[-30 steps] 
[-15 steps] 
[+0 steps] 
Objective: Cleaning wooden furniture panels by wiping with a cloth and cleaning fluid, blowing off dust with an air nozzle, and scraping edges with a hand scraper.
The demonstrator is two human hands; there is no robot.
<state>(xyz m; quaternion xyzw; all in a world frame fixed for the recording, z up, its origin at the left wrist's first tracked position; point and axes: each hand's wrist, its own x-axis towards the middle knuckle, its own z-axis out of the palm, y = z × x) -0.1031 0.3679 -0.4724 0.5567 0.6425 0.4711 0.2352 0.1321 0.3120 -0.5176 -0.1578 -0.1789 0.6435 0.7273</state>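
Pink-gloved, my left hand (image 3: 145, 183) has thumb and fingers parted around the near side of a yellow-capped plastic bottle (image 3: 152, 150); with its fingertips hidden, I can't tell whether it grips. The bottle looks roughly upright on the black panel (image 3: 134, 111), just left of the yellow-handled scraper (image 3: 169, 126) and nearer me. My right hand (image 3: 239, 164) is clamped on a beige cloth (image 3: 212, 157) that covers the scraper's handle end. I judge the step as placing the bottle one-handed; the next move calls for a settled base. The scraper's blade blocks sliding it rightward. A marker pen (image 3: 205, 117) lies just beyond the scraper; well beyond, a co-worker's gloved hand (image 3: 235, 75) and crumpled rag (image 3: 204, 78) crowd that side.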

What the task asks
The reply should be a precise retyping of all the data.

Your response
[-30 steps] 
[-15 steps] 
[+0 steps] 
Objective: Cleaning wooden furniture panels by wiping with a cloth and cleaning fluid, blowing off dust with an air nozzle, and scraping edges with a hand scraper.
The demonstrator is two human hands; there is no robot.
<state>(xyz m; quaternion xyzw; all in a world frame fixed for the recording, z up, its origin at the left wrist's first tracked position; point and axes: each hand's wrist, its own x-axis towards the middle knuckle, its own z-axis out of the palm, y = z × x) -0.1031 0.3679 -0.4724 0.5567 0.6425 0.4711 0.2352 0.1321 0.3120 -0.5176 -0.1578 -0.1789 0.6435 0.7273</state>
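Pink-gloved, my left hand (image 3: 145, 183) has thumb and fingers parted around the near side of a yellow-capped plastic bottle (image 3: 152, 150); with its fingertips hidden, I can't tell whether it grips. The bottle looks roughly upright on the black panel (image 3: 134, 111), just left of the yellow-handled scraper (image 3: 169, 126) and nearer me. My right hand (image 3: 239, 164) is clamped on a beige cloth (image 3: 212, 157) that covers the scraper's handle end. I judge the step as placing the bottle one-handed; the next move calls for a settled base. The scraper's blade blocks sliding it rightward. A marker pen (image 3: 205, 117) lies just beyond the scraper; well beyond, a co-worker's gloved hand (image 3: 235, 75) and crumpled rag (image 3: 204, 78) crowd that side.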

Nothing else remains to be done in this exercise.